Ces trois points mis en commun ont donc alimenté la phase d’implantation des usines dans la région, mais aussi les bruits et la confusion. Tous ces éléments permettent à la population d’accréditer l’idée que les barrages existeront un jour. C’est une différence notable avec ce qui c’est passé dans le Nordeste, où les paysans n’ont pas cru à la possible montée des eaux et à ce qui leur était annoncé par les représentant de l’entreprise. C’est ce que L. Sigaud décrit comme « l’incrédulité des paysans » (SIGAUD, 1995), et leur non compréhension des événements en cours.
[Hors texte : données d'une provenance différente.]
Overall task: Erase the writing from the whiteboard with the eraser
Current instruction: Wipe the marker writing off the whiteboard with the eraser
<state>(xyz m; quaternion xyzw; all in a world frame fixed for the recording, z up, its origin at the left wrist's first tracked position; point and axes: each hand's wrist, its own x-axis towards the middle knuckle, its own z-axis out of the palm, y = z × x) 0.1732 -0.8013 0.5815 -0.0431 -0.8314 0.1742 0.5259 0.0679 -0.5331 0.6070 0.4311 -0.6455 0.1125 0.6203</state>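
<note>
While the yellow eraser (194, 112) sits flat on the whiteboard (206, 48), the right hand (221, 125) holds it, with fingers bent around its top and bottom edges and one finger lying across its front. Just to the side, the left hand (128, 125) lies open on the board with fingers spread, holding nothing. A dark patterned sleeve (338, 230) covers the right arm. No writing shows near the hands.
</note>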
Entre les rumeurs et la vérité, il semble complexe d’établir un niveau d’information constant pour les familles. Carlos Vainer explique lors d’un séminaire18 qu’une mobilisation a lieu, dans le sud,

au début des années 1980. Ayant connaissance des projets, entre 1981 et 1982, une pétition, demandant leur révision, est lancée dans le Rio Grande do Sul. La pétition, malgré diverses difficultés, reçoit plus d’un million de signatures19.

Après le premier barrage construit, avec la concrétisation des projets encore plus de rumeurs circulent. Entre aussi dans ce phénomène une grande part d’imaginaire : un climat général est entretenu concernant les barrages hydroélectriques. L’appréhension d’un futur incertain et le manque d’informations peuvent parfois rendre les familles totalement réticentes aux usines hydroélectriques.

17. Traduction : « as dimensões do lago e a quantidade de terra a ser inundada ». 18. Intervention orale de Carlos Vainer (VAINER, 1995).